▶ **Activity**:
For every line in the material, output its text exactly and exclude any image it holds.
- Opening Delimiter -
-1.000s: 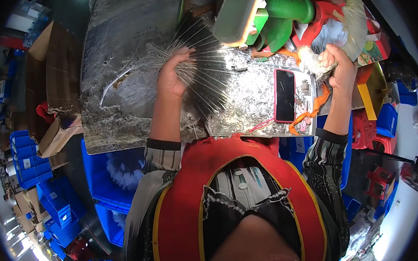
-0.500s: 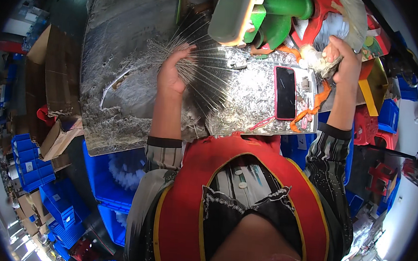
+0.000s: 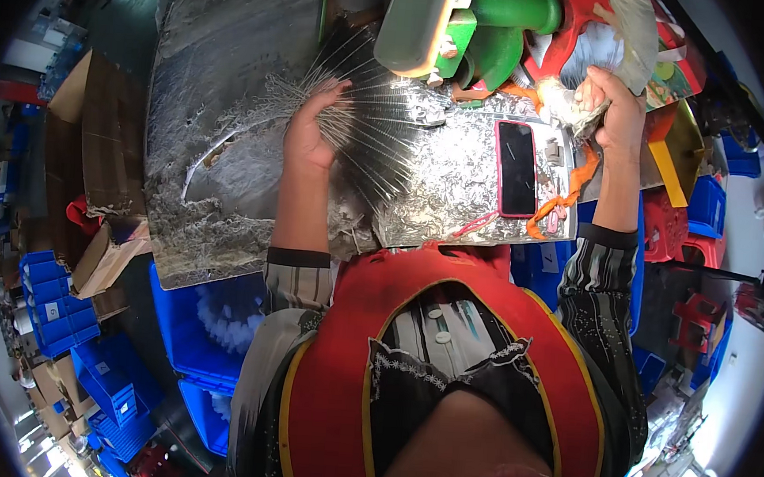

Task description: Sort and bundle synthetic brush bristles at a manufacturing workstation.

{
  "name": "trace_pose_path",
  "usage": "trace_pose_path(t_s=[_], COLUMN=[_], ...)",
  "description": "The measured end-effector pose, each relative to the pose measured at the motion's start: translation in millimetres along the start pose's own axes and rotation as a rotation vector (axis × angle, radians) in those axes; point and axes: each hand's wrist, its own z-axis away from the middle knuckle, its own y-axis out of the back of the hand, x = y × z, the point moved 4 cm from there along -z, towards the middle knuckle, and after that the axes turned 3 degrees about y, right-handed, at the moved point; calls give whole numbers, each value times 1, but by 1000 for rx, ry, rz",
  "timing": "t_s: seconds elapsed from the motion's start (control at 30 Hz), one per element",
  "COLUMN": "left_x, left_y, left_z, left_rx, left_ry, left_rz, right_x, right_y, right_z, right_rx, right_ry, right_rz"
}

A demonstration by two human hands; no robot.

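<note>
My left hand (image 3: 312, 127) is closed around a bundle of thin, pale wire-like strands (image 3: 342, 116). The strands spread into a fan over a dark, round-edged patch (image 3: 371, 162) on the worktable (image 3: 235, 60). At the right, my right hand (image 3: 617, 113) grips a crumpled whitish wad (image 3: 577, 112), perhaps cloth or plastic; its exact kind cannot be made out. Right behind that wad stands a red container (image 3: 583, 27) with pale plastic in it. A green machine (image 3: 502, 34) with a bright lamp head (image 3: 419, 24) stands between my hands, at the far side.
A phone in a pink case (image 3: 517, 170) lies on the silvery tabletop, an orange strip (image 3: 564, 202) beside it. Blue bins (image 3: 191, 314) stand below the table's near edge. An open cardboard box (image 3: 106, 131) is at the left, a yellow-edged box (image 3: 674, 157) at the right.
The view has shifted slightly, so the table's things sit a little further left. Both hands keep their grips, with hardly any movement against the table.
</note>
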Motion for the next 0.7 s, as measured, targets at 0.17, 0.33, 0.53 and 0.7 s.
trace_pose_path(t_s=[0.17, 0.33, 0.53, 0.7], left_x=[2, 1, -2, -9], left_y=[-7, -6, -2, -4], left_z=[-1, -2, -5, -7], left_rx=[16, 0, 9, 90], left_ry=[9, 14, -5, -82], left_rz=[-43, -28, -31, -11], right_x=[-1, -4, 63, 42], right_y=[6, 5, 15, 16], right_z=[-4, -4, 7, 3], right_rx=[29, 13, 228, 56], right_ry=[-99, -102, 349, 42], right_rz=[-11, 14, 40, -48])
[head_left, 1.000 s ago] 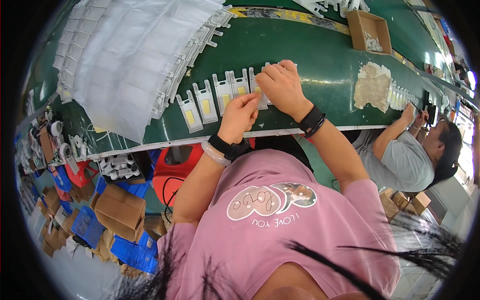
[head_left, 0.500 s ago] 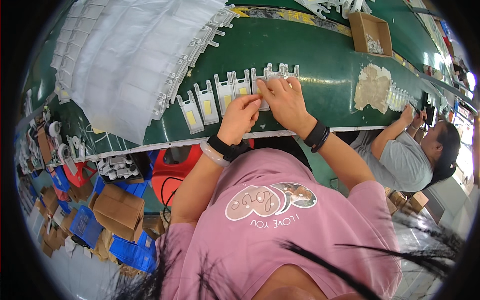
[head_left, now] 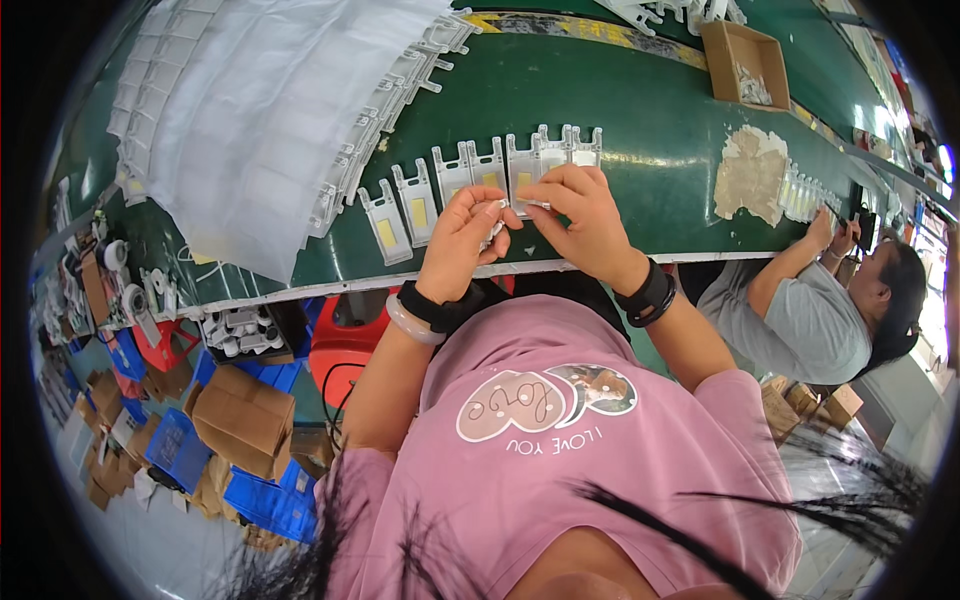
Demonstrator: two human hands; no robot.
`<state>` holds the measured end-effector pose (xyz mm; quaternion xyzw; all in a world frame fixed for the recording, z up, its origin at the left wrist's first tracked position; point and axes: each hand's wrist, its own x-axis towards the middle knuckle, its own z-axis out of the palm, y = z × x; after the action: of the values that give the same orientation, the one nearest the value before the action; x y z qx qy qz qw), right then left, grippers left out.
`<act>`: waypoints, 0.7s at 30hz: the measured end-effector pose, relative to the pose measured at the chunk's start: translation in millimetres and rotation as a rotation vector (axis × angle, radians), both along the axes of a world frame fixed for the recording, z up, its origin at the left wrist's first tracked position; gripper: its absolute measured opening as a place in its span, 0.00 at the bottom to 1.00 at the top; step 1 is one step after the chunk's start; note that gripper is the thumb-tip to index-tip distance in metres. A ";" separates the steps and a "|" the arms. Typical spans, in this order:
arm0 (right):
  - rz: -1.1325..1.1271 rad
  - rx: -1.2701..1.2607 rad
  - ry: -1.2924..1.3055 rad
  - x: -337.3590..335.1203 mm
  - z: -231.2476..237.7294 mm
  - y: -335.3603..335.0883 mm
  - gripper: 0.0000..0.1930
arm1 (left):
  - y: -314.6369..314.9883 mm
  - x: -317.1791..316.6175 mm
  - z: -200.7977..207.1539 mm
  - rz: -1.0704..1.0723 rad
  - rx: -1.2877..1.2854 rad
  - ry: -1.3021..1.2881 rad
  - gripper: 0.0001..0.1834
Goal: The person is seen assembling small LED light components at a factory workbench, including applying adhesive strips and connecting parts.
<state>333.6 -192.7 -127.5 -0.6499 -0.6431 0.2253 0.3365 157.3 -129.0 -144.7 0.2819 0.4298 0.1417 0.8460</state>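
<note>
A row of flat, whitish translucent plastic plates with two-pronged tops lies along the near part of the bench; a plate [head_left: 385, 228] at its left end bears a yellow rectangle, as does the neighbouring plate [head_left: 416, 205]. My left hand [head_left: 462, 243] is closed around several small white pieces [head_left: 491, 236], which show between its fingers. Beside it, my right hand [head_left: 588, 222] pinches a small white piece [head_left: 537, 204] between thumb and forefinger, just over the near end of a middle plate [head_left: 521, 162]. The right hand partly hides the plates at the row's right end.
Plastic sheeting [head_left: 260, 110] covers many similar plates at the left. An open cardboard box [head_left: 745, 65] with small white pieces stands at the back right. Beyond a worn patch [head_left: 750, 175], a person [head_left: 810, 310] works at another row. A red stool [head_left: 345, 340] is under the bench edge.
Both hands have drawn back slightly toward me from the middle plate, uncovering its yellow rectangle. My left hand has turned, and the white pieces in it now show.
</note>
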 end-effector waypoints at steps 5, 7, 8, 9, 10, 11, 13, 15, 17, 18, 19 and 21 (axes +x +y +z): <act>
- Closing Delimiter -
▶ **Solved problem**:
-1.000s: 
-0.500s: 
+0.000s: 

Task description: Sort and bundle synthetic brush bristles at a manufacturing workstation.

{
  "name": "trace_pose_path",
  "usage": "trace_pose_path(t_s=[_], COLUMN=[_], ...)",
  "description": "The measured end-effector pose, each relative to the pose measured at the motion's start: translation in millimetres along the start pose's own axes and rotation as a rotation vector (axis × angle, radians) in those axes; point and axes: each hand's wrist, its own z-axis away from the middle knuckle, its own y-axis out of the back of the hand, x = y × z, the point moved 4 cm from there along -z, towards the middle knuckle, and after that the axes turned 3 degrees about y, right-handed, at the moved point; calls give whole numbers, each value times 1, but by 1000 for rx, ry, rz",
  "timing": "t_s: seconds elapsed from the motion's start (control at 30 Hz), one per element",
  "COLUMN": "left_x, left_y, left_z, left_rx, left_ry, left_rz, right_x, right_y, right_z, right_rx, right_ry, right_rz"
}

A demonstration by two human hands; no robot.

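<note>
My left hand (image 3: 312, 127) is closed around a bundle of thin, pale wire-like strands (image 3: 342, 116). The strands spread into a fan over a dark, round-edged patch (image 3: 371, 162) on the worktable (image 3: 235, 60). At the right, my right hand (image 3: 617, 113) grips a crumpled whitish wad (image 3: 577, 112), perhaps cloth or plastic; its exact kind cannot be made out. Right behind that wad stands a red container (image 3: 583, 27) with pale plastic in it. A green machine (image 3: 502, 34) with a bright lamp head (image 3: 419, 24) stands between my hands, at the far side.
A phone in a pink case (image 3: 517, 170) lies on the silvery tabletop, an orange strip (image 3: 564, 202) beside it. Blue bins (image 3: 191, 314) stand below the table's near edge. An open cardboard box (image 3: 106, 131) is at the left, a yellow-edged box (image 3: 674, 157) at the right.
The view has shifted slightly, so the table's things sit a little further left. Both hands keep their grips, with hardly any movement against the table.
</note>
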Motion for the next 0.7 s, as measured, targets at 0.17, 0.33, 0.53 and 0.7 s.
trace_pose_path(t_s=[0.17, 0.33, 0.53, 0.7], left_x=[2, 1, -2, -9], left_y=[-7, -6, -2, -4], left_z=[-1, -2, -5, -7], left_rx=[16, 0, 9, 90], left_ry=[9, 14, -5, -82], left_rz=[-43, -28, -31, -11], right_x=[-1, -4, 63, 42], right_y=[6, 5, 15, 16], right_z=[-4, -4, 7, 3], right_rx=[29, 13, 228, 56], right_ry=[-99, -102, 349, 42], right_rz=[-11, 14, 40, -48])
[head_left, 1.000 s ago] 
[head_left, 0.500 s ago] 
[head_left, now] 
Demonstrator: two human hands; no robot.
`<state>` holds the measured end-effector pose (xyz mm; quaternion xyzw; all in a world frame fixed for the recording, z up, its origin at the left wrist's first tracked position; point and axes: each hand's wrist, its own x-axis towards the middle knuckle, its own z-axis out of the palm, y = z × x; after the action: of the values that give the same orientation, the one nearest the value before the action; x y z qx qy qz qw), right then left, grippers left out.
`<act>`: waypoints, 0.7s at 30hz: the measured end-effector pose, relative to the pose measured at the chunk's start: translation in millimetres and rotation as a rotation vector (axis × angle, radians), both along the axes of a world frame fixed for the recording, z up, its origin at the left wrist's first tracked position; gripper: its absolute measured opening as a place in its span, 0.00 at the bottom to 1.00 at the top; step 1 is one step after the chunk's start; note that gripper is the thumb-tip to index-tip distance in metres. A ";" separates the steps and a "|" the arms. Typical spans, in this order:
arm0 (right):
  - rz: -1.1325..1.1271 rad
  - rx: -1.2701..1.2607 rad
  - ry: -1.2924..1.3055 rad
  - x: -337.3590..335.1203 mm
  - z: -231.2476..237.7294 mm
  - y: -335.3603..335.0883 mm
  - gripper: 0.0000..0.1930
arm1 (left):
  - y: -314.6369..314.9883 mm
  - x: -317.1791..316.6175 mm
  - z: -200.7977..207.1539 mm
  - rz: -1.0704..1.0723 rad
  - rx: -1.2877..1.2854 rad
  - ry: -1.3021..1.2881 rad
  - gripper: 0.0001..0.1834
Goal: The person is seen assembling small LED light components at a factory workbench, including applying adhesive strips and connecting parts.
<state>333.6 -192.7 -127.5 -0.6499 -0.6431 0.2253 0.3365 157.3 -129.0 -144.7 0.2819 0.4298 0.1417 0.8460</state>
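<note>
A row of flat, whitish translucent plastic plates with two-pronged tops lies along the near part of the bench; a plate [head_left: 385, 228] at its left end bears a yellow rectangle, as does the neighbouring plate [head_left: 416, 205]. My left hand [head_left: 462, 243] is closed around several small white pieces [head_left: 491, 236], which show between its fingers. Beside it, my right hand [head_left: 588, 222] pinches a small white piece [head_left: 537, 204] between thumb and forefinger, just over the near end of a middle plate [head_left: 521, 162]. The right hand partly hides the plates at the row's right end.
Plastic sheeting [head_left: 260, 110] covers many similar plates at the left. An open cardboard box [head_left: 745, 65] with small white pieces stands at the back right. Beyond a worn patch [head_left: 750, 175], a person [head_left: 810, 310] works at another row. A red stool [head_left: 345, 340] is under the bench edge.
Both hands have drawn back slightly toward me from the middle plate, uncovering its yellow rectangle. My left hand has turned, and the white pieces in it now show.
</note>
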 end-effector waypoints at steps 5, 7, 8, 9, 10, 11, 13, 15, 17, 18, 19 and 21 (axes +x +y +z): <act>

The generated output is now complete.